Unruhen in Kaschmir: Die Nerven liegen blank
Nach Jahren relativer Ruhe eskaliert wieder die Gewalt. Fast täglich gibt es Tote. Kaschmirs Ministerprädident Abdullah fordert, dass Indiens Paramilitärs bleiben sollen.
Schwer bewaffnete Polizisten stehen im gesamten Stadtgebiet von Srinagar, der Hauptstadt des indischen Teils von Kaschmir. Einige von ihnen prügeln mit Schlagstöcken auf Transportjeeps ein, die auf Kreuzungen stehen bleiben, um Passagiere abzusetzen. Andere schlagen auf Passanten ein, um kleinere Gruppen aufzulösen. Die Nerven liegen blank.
Erst einen Tag zuvor war es überall in der Stadt zu gewalttätigen Ausschreitungen gekommen. Am Mittwochmorgen war die Leiche des 19-jährigen Studenten Asrar Mushfaq mit aufgeschnittener Kehle in der Altstadt gefunden worden. Mushfaq war fünf Tage zuvor verschwunden.
Indizien für ein Verbrechen durch Sicherheitskräfte gibt es offenbar nicht. Stattdessen soll der Student Opfer eines Streit sein. Dennoch machten Lokalpolitiker indische Paramilitärs verantwortlich und riefen zu einem landesweiten dreitägigen Proteststreik auf.
Beim Trauerzug am Mittwoch lieferten sich Demonstranten in der ganzen Stadt Straßenschlachten mit Sicherheitskräften. Entlang der Strecke des Trauerzugs überfielen mit Stahlstangen bewaffnete Männer Restaurants und Geschäfte, die dem Streikaufruf nicht gefolgt waren. Sie zerstörten Inventar und verprügelten Angestellte. Es war das erste Mal, das es zu solchen Übergriffen kam. Mehr als 50 Menschen wurden verletzt.

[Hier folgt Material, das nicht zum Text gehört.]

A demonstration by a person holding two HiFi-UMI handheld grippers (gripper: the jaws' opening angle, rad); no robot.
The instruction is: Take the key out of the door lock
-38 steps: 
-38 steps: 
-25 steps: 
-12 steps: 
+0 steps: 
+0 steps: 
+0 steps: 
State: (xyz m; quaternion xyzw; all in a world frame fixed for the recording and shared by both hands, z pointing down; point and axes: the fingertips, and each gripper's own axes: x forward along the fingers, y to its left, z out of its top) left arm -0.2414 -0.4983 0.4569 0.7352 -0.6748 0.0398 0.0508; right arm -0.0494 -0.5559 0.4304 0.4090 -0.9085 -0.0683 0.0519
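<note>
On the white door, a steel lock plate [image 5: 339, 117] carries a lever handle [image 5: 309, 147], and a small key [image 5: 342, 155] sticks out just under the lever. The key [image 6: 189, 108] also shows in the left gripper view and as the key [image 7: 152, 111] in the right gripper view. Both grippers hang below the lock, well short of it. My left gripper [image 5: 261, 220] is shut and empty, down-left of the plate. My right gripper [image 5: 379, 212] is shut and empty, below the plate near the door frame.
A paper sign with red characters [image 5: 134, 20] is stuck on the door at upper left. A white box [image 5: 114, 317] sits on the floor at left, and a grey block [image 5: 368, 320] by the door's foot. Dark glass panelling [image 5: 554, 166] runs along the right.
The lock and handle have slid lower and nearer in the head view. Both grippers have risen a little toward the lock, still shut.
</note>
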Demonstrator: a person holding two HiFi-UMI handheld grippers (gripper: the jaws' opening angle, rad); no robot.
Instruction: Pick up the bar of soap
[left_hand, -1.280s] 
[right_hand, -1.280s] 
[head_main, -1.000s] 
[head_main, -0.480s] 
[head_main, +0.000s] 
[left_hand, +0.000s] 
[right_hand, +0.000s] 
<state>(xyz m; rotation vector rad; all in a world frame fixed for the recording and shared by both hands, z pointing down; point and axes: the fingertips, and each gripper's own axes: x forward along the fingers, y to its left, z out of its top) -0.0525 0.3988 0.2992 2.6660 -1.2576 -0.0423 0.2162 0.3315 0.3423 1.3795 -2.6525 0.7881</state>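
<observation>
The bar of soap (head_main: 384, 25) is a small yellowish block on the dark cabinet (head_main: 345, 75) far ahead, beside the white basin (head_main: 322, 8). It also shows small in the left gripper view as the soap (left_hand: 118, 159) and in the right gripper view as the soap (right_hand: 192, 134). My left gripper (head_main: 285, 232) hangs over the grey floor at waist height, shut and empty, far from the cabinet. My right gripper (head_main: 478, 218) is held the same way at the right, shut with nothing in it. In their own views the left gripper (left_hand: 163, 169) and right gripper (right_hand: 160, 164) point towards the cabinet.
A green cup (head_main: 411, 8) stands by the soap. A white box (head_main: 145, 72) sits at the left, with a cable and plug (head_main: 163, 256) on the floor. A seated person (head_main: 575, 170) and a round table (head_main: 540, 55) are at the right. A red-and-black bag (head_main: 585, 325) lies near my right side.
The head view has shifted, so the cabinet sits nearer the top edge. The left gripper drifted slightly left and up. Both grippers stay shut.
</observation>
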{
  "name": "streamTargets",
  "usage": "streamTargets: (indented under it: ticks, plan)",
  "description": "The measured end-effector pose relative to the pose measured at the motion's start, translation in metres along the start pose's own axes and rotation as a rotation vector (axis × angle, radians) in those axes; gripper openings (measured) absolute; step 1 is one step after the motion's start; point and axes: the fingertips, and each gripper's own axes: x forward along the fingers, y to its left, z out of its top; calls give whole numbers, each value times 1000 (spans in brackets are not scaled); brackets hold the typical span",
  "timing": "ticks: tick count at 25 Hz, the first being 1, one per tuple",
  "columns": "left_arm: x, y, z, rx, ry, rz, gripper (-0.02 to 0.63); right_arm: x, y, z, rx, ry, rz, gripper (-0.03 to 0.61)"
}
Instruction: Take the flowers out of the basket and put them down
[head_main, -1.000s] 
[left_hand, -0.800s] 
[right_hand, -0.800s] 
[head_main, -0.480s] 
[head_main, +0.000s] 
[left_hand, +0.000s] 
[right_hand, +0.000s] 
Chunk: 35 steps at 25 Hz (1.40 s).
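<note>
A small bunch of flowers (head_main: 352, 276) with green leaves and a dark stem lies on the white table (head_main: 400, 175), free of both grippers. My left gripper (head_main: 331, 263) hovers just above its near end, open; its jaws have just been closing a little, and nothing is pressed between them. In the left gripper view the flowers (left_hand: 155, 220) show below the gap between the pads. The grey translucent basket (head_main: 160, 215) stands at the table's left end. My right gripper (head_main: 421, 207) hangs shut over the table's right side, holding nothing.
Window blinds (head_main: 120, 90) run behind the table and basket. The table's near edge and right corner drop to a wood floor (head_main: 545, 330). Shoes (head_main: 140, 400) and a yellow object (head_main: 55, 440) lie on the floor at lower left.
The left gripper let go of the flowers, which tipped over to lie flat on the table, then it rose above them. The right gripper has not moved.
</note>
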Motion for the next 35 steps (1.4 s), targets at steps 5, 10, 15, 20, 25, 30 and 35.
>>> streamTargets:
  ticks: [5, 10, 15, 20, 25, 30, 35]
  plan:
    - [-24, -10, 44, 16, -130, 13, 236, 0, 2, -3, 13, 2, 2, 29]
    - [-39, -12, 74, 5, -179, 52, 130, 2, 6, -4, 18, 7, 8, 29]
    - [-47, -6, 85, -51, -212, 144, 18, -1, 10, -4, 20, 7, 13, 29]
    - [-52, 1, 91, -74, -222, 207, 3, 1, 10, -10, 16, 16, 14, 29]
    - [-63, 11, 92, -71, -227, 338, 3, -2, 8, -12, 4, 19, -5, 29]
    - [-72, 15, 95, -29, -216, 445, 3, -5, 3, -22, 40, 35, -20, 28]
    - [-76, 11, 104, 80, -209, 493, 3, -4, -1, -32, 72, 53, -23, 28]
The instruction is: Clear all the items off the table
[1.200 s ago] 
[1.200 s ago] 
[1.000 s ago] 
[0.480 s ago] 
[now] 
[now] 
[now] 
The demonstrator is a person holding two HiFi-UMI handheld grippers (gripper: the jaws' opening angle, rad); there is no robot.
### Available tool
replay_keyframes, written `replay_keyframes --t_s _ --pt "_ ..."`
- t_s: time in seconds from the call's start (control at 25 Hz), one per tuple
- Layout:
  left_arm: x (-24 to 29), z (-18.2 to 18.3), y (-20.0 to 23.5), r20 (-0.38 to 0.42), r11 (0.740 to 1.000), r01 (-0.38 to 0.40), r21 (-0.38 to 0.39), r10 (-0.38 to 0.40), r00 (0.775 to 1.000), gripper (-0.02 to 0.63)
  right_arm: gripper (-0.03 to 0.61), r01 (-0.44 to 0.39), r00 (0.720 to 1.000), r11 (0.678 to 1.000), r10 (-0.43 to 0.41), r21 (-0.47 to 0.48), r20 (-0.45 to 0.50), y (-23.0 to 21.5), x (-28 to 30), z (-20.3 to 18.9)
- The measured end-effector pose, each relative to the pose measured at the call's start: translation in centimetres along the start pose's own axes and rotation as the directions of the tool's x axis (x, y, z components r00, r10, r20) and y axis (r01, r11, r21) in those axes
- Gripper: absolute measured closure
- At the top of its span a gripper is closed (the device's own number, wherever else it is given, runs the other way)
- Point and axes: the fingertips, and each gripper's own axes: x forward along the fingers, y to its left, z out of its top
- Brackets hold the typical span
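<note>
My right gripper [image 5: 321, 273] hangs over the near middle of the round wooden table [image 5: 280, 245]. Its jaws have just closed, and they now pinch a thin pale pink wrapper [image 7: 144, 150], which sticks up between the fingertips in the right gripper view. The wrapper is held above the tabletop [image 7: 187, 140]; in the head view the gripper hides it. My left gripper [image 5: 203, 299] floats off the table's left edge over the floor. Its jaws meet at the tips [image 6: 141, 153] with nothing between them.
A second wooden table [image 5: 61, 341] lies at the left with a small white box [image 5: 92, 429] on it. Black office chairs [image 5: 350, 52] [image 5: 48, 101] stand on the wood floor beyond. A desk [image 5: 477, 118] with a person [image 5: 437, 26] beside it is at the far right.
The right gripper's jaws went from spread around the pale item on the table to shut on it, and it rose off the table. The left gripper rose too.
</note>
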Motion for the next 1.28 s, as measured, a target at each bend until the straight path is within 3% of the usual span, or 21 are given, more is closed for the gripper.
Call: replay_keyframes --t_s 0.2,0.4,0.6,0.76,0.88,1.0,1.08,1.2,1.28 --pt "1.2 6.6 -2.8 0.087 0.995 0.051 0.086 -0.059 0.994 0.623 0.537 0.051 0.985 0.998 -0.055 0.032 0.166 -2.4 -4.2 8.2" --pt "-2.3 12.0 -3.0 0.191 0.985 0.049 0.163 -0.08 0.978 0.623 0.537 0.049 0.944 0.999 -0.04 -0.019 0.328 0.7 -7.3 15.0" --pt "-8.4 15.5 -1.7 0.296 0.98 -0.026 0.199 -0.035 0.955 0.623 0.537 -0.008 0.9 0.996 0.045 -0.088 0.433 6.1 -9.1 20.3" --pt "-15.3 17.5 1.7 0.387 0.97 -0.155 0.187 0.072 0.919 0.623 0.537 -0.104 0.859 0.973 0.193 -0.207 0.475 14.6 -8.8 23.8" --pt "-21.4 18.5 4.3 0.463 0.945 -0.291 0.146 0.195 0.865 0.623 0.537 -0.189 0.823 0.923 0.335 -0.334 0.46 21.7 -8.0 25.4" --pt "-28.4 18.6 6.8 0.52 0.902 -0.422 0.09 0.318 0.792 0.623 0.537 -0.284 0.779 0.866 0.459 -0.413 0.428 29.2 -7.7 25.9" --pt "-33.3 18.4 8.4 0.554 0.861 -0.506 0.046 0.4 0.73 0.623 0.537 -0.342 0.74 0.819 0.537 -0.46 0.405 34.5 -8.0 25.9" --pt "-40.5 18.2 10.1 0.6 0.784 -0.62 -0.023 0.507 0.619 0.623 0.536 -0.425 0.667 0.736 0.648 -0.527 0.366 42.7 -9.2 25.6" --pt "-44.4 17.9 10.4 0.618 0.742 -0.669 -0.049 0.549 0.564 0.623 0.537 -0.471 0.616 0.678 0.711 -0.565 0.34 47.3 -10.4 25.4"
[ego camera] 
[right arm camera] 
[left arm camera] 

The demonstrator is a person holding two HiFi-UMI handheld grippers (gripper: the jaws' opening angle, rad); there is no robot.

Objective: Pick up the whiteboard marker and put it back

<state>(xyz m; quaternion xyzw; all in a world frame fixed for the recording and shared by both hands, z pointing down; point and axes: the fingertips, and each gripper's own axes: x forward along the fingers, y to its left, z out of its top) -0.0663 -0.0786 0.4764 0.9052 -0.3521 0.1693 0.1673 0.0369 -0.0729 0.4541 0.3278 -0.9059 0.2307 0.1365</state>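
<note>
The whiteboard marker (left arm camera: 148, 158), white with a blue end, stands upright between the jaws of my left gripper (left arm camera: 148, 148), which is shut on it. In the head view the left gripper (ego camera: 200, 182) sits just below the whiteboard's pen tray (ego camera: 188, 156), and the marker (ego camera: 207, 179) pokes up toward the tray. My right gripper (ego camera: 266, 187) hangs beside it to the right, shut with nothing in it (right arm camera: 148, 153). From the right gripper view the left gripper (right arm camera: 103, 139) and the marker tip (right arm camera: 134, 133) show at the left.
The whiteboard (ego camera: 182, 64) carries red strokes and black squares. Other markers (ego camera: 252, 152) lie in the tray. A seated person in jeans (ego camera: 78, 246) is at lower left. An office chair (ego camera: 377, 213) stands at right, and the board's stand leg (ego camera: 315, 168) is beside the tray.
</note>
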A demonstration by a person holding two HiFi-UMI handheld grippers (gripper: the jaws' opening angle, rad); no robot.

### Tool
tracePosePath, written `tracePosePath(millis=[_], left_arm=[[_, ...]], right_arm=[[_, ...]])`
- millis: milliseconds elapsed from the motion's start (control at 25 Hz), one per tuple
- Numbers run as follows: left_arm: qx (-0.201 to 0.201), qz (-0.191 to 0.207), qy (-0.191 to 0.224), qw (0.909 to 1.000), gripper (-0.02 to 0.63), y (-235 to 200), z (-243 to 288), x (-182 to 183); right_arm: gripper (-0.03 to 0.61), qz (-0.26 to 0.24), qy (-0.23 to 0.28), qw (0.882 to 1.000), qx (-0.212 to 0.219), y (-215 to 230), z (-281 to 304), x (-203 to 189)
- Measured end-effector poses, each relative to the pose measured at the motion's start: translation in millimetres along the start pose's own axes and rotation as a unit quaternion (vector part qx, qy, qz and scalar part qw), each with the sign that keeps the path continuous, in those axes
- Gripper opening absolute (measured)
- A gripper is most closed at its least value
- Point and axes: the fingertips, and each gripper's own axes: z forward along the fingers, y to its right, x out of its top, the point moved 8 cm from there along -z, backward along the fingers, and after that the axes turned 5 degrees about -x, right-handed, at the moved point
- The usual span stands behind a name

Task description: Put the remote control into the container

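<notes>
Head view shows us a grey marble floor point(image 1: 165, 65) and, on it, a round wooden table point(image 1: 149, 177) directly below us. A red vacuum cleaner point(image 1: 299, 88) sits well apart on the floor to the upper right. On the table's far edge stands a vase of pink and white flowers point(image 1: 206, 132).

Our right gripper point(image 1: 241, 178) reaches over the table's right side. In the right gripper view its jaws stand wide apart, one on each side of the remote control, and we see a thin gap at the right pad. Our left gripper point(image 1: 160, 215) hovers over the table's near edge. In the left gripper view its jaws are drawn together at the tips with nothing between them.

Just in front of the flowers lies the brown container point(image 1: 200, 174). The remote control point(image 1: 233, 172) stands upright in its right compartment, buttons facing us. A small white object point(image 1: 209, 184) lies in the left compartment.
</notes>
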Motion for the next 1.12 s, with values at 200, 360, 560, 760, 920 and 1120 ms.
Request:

Nach Jahren relativer Ruhe eskaliert zurzeit in Kaschmir die Gewalt. Erst am Montag warf ein Unbekannter bei einer Demonstration im Zentrum Srinagars eine Granate auf Polizisten. Fünf Personen wurden verletzt. Die neue Gewalt setzte Ende Mai ein. Damals wurden in Shopian im Süden Kaschmirs die Leichen von zwei jungen Frauen in einem Fluss entdeckt. Anwohner machten Sicherheitskräfte für den Tod der Frauen verantwortlich. Erst nach Protesten leiteten die Behörden eine Untersuchung ein. Laut dem am Donnerstag veröffentlichten Bericht wurden die Frauen von Sicherheitskräften vergewaltigt und ermordet. Ob es sich bei den Tätern um Paramilitärs oder Angehörige der lokalen, fast nur aus Kaschmirern bestehenden Polizei handelt, erklärten die Behörden nicht.
Und die Lage spitzt sich weiter zu. Am Donnerstag erklärten Behördenvertreter, am Mittwochabend sei eine Frau im Distrikt Kupwara gestorben, nachdem Soldaten nach gewalttätigen Protesten mehrere Häuser gestürmt und auf Einwohner eingeprügelt hätten. Lokalpolitiker haben zu Protesten am 13. Juli aufgerufen.
Angesichts der zunehmenden Gewalt appellierte Kaschmirs Ministerpräsident Omar Abdullah für den Verbleib der indischen Paramilitärs. Die Regierung in Delhi hatte vor vier Wochen angekündigt, sie werde die Sondereinheiten aus Kaschmirs Städten abziehen. Seitdem nahm die Gewalt deutlich zu. Womöglich versuchen radikale Kräfte in Kaschmir, den Verbleib der Paramilitärs zu erzwingen, um ein Abebben des sie begünstigenden Konflikts zu verhindern.